Section 6 explains FinCEN’s regulation of virtual currency issuers and sellers through its authority to regulate “financial institutions” under the Bank Secrecy Act (BSA). These regulations focus on combating money laundering and terrorism financing. This section discusses the scope of FinCEN’s regulatory authority under the BSA and how FinCEN has interpreted the BSA’s term “financial institution” to extend its authority to certain virtual currency businesses deemed to be money services businesses. Those businesses are required to register with FinCEN, submit to examinations by the IRS, and establish an anti-money-laundering program. This section also describes FinCEN’s enforcement actions against virtual currency market participants.

Section 7 provides an overview of international regulations, directives, and guidance regarding virtual currency and other digital asset markets. It discusses European efforts initiated at both the EU level, through EU legislation and European Securities and Markets Authority guidance and statements, and the individual country level. These efforts include compliance obligations under the Markets in Financial Instruments Directive II, the European Market Infrastructure Regulation mitigation requirements, and European Parliament and EU Council amendments to anti-money-laundering legislation to specifically cover cryptocurrency exchanges and custodial wallet providers. Section 7 also summarizes approaches to virtual currency taken by regulators in the United Kingdom, Switzerland, France, Germany, Austria, Slovenia, Malta, Japan, South Korea, Singapore, China, and Australia, and addresses guidance by international bodies such as the International Organization of Securities Commissions, the Financial Services Board, the Financial Action Task Force, and the Bank for International Settlements.

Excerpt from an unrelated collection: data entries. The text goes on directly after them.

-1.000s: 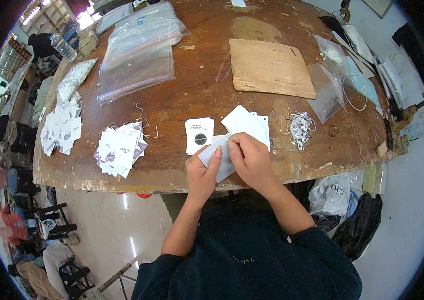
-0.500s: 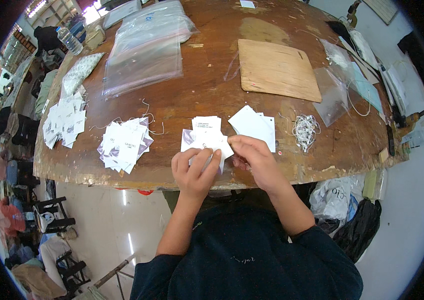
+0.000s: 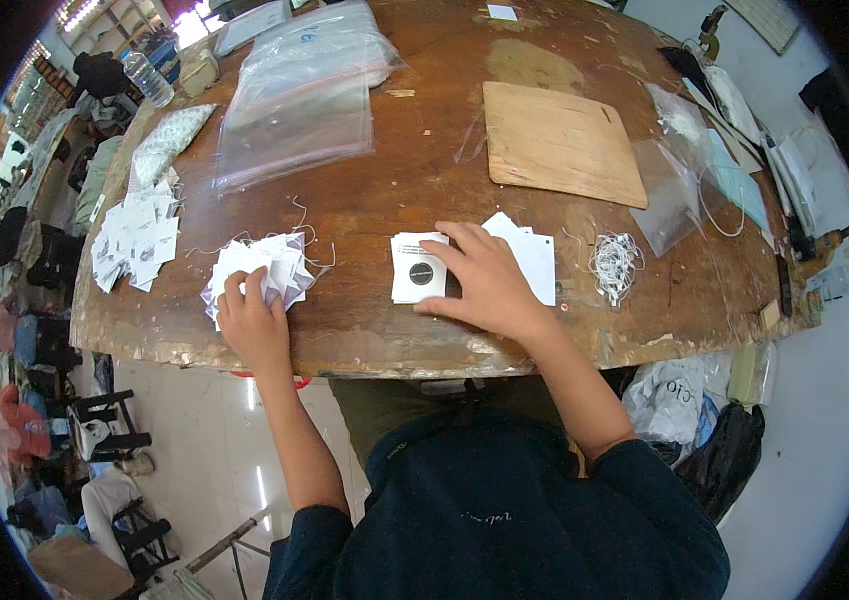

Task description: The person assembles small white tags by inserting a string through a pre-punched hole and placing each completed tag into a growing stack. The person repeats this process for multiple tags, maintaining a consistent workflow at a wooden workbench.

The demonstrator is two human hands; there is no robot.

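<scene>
My left hand [image 3: 255, 315] is over the pile of printed white and lilac paper tags [image 3: 290, 268] at the left front, its bent fingers closed on a tag at the top; the thumb is hidden. Loose white strings stick out behind this pile. My right hand [image 3: 490, 280] reaches over a stack of small white cards [image 3: 420, 272], the uppermost bearing a black circle. Its thumb and fingers are spread apart at the stack's edges, gripping no card visibly. Beside that hand lie larger plain white cards [image 3: 537, 262], partly covered by it.
Farther right are a tangled bundle of white strings [image 3: 615, 265] and a wooden board [image 3: 565, 145]. More white tags [image 3: 137, 240] lie at the far left, below a filled plastic bag [image 3: 173, 140]. Clear plastic bags [image 3: 295, 130] and a water bottle [image 3: 148, 80] stand farther back.
My hands were together over a lilac and white tag at the middle. The left has moved left to the tag pile; the right has shifted onto the card stack. The middle tag is gone from there.
</scene>
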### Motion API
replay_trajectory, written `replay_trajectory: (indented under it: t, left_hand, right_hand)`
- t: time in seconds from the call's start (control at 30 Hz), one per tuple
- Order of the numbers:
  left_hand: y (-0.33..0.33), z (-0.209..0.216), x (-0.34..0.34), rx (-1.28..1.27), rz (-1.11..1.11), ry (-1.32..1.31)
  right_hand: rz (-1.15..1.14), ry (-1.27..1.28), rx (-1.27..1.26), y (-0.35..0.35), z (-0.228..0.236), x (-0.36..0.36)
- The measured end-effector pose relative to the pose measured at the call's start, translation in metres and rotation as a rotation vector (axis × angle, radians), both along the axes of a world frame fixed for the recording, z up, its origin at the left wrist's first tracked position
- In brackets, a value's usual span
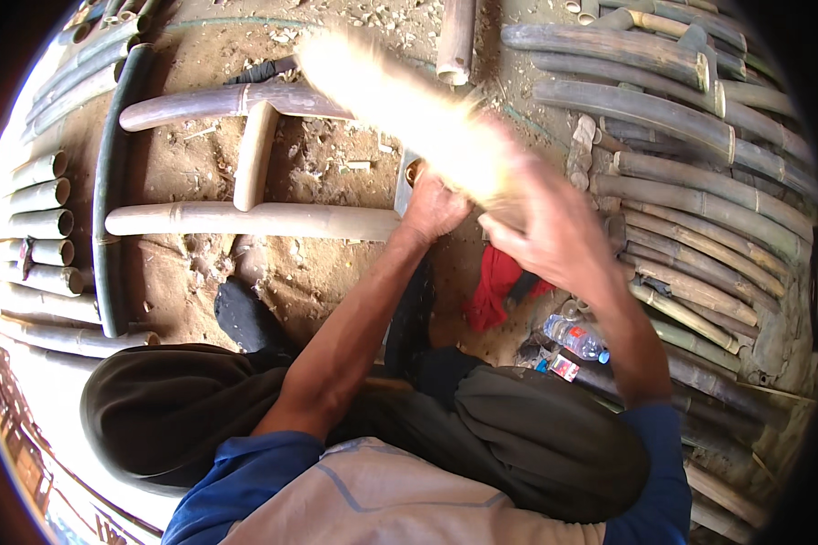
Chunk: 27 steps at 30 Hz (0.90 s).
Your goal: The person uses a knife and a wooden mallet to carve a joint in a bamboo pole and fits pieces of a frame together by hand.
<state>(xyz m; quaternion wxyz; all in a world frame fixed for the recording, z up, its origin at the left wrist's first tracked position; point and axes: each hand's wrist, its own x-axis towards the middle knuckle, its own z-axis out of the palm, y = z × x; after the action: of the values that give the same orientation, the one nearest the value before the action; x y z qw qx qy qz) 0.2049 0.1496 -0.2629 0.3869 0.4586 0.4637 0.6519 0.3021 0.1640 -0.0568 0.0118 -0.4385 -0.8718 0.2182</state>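
Note:
My right hand (554, 232) is closed around the lower end of a pale, thick stick (400, 100), blurred by motion and glaring in bright light. It slants up and to the left, past my left hand. My left hand (436, 207) is a fist around something I cannot make out; a small golden ring-like piece (414, 173) shows beside its fingers. The fist is at the right end of a light bamboo pole (264, 221). A short crosspiece (256, 156) joins this pole to a darker bamboo pole (218, 104) lying farther off.
Bamboo poles (700, 186) lie stacked along the right. Cut bamboo lengths (41, 224) and a long dark pole (114, 200) lie at the left. A red cloth (493, 289), a plastic bottle (575, 337) and a small packet (564, 367) are near my right knee. Wood chips litter the dirt floor.

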Motion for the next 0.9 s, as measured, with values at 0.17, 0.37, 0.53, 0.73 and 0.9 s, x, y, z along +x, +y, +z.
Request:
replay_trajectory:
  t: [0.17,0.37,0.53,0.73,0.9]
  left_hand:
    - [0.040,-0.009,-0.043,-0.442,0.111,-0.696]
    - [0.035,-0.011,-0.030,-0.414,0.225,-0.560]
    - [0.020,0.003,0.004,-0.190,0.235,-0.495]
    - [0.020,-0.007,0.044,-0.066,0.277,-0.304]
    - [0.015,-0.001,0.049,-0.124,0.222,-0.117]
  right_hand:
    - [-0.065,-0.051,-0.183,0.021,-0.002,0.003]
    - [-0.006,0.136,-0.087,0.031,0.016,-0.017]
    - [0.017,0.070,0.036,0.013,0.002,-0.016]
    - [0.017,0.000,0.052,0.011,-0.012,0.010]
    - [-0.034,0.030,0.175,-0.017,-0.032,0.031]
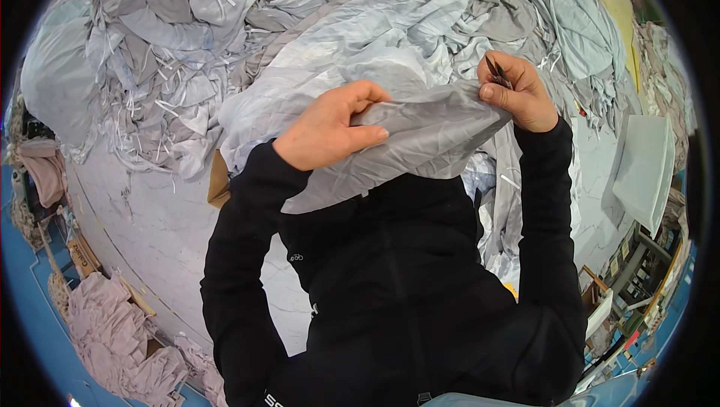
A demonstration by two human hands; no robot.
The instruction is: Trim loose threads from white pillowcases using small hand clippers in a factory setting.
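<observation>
1. We take the grey cloth (431, 137) as our landmark: it is raised in front of the chest, its long axis slanting from lower left to upper right between both hands.
2. Our left hand (330, 128) has its grip on the cloth's left part, thumb across the front; its fingertips are partly hidden, so we cannot tell how firmly they press.
3. Our right hand (525, 96) pinches the cloth's upper right corner, the grip narrow, and also carries a dark pointed tool (498, 72), probably snips.
4. The tool's tips rise just above that corner, so the right hand is nearer to it; the cloth stretches leftward from there.
5. Beyond the cloth, heaped fabric (352, 32) covers much of the marbled tabletop (150, 219).
</observation>
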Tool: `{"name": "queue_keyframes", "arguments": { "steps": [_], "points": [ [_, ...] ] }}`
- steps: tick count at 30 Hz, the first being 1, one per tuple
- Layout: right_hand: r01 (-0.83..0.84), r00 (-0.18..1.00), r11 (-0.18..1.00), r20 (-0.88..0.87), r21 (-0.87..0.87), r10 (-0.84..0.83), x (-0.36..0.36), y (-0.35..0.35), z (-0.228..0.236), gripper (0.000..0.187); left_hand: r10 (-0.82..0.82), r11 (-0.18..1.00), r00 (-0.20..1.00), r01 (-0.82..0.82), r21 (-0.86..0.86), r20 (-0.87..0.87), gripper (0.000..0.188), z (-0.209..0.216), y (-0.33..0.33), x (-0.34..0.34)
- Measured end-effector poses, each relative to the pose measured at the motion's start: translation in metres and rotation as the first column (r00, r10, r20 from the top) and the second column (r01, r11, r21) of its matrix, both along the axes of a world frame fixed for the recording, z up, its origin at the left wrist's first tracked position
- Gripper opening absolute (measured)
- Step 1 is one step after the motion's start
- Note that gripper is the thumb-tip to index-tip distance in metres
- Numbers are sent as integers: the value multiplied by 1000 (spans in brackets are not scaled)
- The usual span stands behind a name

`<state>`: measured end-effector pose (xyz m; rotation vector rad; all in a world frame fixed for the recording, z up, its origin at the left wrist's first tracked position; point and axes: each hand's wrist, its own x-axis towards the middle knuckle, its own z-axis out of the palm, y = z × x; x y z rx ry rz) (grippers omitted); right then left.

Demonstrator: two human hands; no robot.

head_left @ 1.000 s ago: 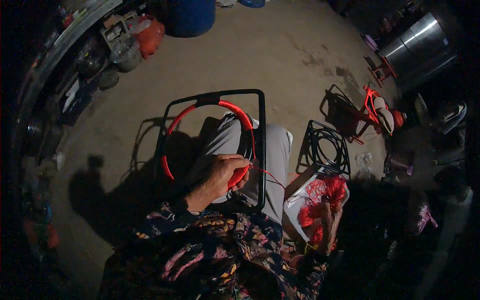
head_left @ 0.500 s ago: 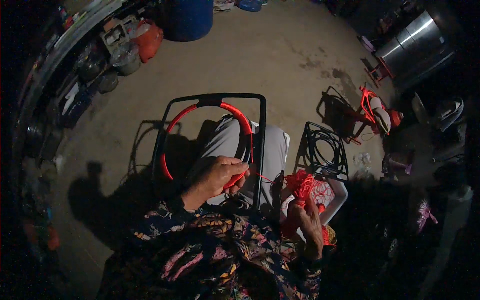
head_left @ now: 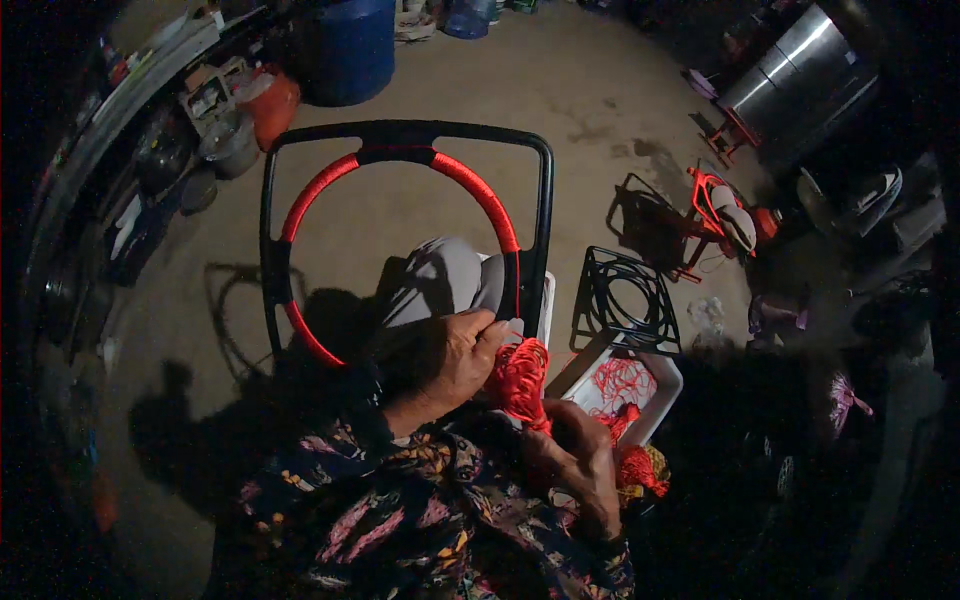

Section 8 discusses key state regulators that also have asserted authority over virtual currency businesses. It focuses on the New York DFS regulations of virtual currency businesses and the requirement that those businesses register for a “BitLicense.” It explains the exemption from BitLicense regulations for virtual currency businesses that are chartered under New York banking law. Section 8 also summarizes the efforts of other states in regulating the issuance of virtual currencies or tokens through initial coin offerings, and an appendix provides a 50-state survey of the state laws and regulations that govern money transmitters and virtual currency regulations (as of January 23, 2019).

The subcommittee is undertaking other projects through its working groups. In addition to the efforts of the Jurisdiction Working Group, the Blockchain Modality Working Group is considering commercial and regulatory issues relating to application of blockchain technology in the financial markets and financial services industry, and the Self-Regulatory Organization Working Group is considering issues for potential implementation of self-regulation with respect to markets for digital assets.